In my study, Guru Gobind Singh, the Tenth Guru of the Sikh tradition, emerges not only as a spiritual leader but also as a visionary intellectual, a patron of the arts, and a key architect of Sikh political thought. Through a focused examination of his role in commissioning, studying, authoring, and translating works on statesmanship, sovereignty, and governance, I explore the profound impact of his leadership on both the Sikh community and the broader political landscape of the time.

The book also highlights Anandpur itself, a cultural and intellectual hub where over a hundred Sanskrit- and Persian-literate scholars worked alongside the Guru, immersing the Sikhs in classical political traditions from India, Persia, and beyond. These scholars contributed to a tapestry of ideas that would shape the Khalsa's ambitions for political autonomy and sovereignty.

Sikh Sovereignty and Present-Day Global Affairs

In recent years, the question of Sikh sovereignty has resurfaced as a significant topic of discussion in both academic circles and global media. This renewed interest underscores the enduring relevance of Sikh history and its implications for contemporary geopolitical debates. Scholars are increasingly examining Sikh imperial history and legacy, focusing on its philosophical foundations, military strategies, and lasting impact on the region’s political landscape. Notably, the Wallace Collection in London recently hosted an exhibition that highlighted rare artifacts that detailed the rise and glory of the Sikh Empire, offering a fascinating glimpse into this pivotal chapter of history.

At the same time, the topic of Sikh sovereignty continues to influence international diplomacy. Current tensions between India, the USA, Australia, and Canada, for example, have escalated over Sikh nationalism, with accusations that Western nations are providing sanctuary to individuals advocating for an independent Sikh state in South Asia. This ongoing debate serves as a reminder of the continued relevance of Sikh political aspirations, both historically and in the context of present-day global affairs.

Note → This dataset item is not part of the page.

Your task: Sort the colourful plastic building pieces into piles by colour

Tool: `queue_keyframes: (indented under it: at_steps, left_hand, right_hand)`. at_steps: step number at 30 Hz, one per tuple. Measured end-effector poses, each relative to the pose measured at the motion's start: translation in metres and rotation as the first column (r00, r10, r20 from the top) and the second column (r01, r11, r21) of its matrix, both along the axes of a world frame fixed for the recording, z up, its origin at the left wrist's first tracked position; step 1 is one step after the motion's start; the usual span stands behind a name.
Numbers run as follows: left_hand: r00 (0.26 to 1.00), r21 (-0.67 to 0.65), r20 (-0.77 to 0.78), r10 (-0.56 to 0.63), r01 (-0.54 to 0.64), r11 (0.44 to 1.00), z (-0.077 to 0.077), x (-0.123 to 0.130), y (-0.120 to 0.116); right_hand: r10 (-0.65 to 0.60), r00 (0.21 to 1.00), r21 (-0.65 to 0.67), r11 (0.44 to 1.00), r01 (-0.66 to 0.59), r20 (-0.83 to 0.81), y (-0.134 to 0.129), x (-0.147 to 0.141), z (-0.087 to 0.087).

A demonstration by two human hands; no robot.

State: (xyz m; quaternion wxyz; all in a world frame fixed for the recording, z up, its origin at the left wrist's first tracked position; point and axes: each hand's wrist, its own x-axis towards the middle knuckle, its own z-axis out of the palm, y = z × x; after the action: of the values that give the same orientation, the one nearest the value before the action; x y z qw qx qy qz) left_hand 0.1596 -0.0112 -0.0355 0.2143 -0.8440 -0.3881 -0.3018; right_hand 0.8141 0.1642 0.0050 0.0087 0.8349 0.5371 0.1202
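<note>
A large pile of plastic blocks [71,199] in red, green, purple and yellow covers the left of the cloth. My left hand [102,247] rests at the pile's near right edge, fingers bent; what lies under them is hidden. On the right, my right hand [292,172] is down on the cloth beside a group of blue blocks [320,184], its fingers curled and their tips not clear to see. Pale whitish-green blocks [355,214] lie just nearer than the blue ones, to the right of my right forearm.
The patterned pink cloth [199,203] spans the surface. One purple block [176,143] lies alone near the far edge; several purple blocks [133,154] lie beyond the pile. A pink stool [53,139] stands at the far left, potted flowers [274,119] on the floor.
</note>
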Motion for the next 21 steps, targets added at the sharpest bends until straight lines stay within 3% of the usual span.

Sikh Elite Culture and Political Identity
While Sikhs in the West are often acknowledged for their martial history, particularly their service in the British Army during the World Wars, and for their humanitarian efforts in disaster zones, this book focuses on a different facet of Sikh history: Sikh elite culture.

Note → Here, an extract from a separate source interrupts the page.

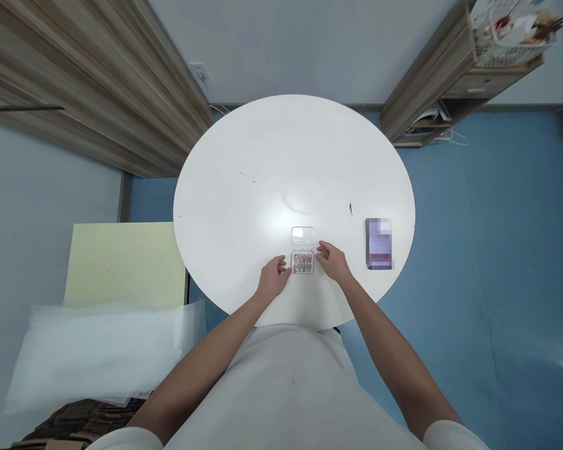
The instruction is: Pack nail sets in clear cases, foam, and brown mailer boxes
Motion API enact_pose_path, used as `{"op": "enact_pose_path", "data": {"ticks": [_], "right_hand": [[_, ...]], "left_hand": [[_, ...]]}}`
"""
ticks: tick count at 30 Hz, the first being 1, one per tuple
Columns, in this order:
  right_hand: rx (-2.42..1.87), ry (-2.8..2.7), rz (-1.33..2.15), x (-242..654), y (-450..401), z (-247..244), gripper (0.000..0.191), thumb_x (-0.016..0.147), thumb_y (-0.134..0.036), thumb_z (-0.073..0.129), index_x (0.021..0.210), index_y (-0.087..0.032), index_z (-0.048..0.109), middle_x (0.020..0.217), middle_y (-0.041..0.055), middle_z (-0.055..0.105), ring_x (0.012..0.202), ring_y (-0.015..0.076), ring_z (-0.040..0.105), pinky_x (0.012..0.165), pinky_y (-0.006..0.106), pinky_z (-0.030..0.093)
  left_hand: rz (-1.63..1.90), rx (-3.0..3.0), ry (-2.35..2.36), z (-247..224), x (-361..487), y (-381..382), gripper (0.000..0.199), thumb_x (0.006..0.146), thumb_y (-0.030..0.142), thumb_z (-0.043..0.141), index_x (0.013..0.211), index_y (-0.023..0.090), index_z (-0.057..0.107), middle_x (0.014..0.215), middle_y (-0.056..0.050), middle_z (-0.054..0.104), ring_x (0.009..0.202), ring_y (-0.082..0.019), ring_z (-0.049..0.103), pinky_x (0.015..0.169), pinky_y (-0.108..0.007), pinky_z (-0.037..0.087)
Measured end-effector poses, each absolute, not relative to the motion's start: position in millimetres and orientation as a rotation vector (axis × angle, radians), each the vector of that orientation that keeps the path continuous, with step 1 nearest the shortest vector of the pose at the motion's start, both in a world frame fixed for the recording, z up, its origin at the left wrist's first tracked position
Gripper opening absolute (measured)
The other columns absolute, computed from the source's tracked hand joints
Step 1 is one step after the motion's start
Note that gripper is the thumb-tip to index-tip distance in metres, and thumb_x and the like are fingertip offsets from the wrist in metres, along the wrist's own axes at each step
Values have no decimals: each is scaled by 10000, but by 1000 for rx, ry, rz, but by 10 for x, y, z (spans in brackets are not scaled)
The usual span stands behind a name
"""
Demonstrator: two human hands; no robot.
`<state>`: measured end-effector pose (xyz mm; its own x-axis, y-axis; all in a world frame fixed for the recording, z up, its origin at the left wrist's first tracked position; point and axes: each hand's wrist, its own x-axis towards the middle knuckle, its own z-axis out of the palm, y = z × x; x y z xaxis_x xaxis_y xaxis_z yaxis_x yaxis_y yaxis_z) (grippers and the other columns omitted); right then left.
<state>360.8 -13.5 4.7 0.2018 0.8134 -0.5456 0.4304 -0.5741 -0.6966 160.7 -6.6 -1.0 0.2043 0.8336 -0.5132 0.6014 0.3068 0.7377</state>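
Note:
On the round white table lies a small clear plastic case with its lid folded back, away from me. Several small pinkish, shiny pieces sit in rows in its lower half. My left hand is at the left side of the case, fingers slightly bent and apart, the thumb close to its lower left edge. At the right side is my right hand, its fingers curled loosely near the hinge, with nothing visible in them. Whether the fingertips touch the case is hard to tell.
A purple box or stack, partly blurred, lies near the table's right edge. Left of the table stand a pale yellow surface and translucent sheets. A wooden cabinet with a white basket is at the back right.

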Motion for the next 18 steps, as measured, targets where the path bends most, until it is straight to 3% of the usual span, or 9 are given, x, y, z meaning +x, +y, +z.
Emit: {"op": "enact_pose_path", "data": {"ticks": [4,9,18], "right_hand": [[-2064,-1100,1419,3583,-56,-18,364,664,-168,537,1027,-193,555,906,32,623,767,130,589,699,284,481],[-2033,-886,1374,3448,-140,-101,354,588,-118,520,934,-191,553,796,-7,602,670,110,560,665,285,479],[-1853,-783,1463,3387,-406,51,384,548,-111,512,927,-164,539,788,11,574,618,100,548,555,240,475]], "left_hand": [[314,1236,1469,-37,1641,-47,378,742,199,552,1117,179,511,976,-73,609,800,-140,599,783,-318,478],[369,1218,1478,-97,1698,-99,350,708,171,559,1058,190,563,927,-48,620,754,-136,591,751,-316,482],[559,1101,1453,-50,1673,-311,326,619,235,661,928,165,583,783,-14,554,630,-90,509,661,-265,463]]}}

A key moment in this history occurred under Guru Gobind Singh’s leadership, when he surrounded himself with intellectual and cultural elites, and thereby familiarized his own followers with such elitist cultures. The Guru established an impressive grand library that housed volumes in Sanskrit, Persian, Punjabi, and Braj, and patronized scholars from diverse religious backgrounds, including former Mughal and Rajasthani intellectuals. These scholars, working within the royal court at Anandpur, engaged in the study and debate of ancient Persianate and Sanskrit political thought. Their discussions explored how to adapt these classical teachings to the emerging Sikh context, particularly in relation to governance and sovereignty. How could Sikhs use existing knowledge to benefit themselves in the future? 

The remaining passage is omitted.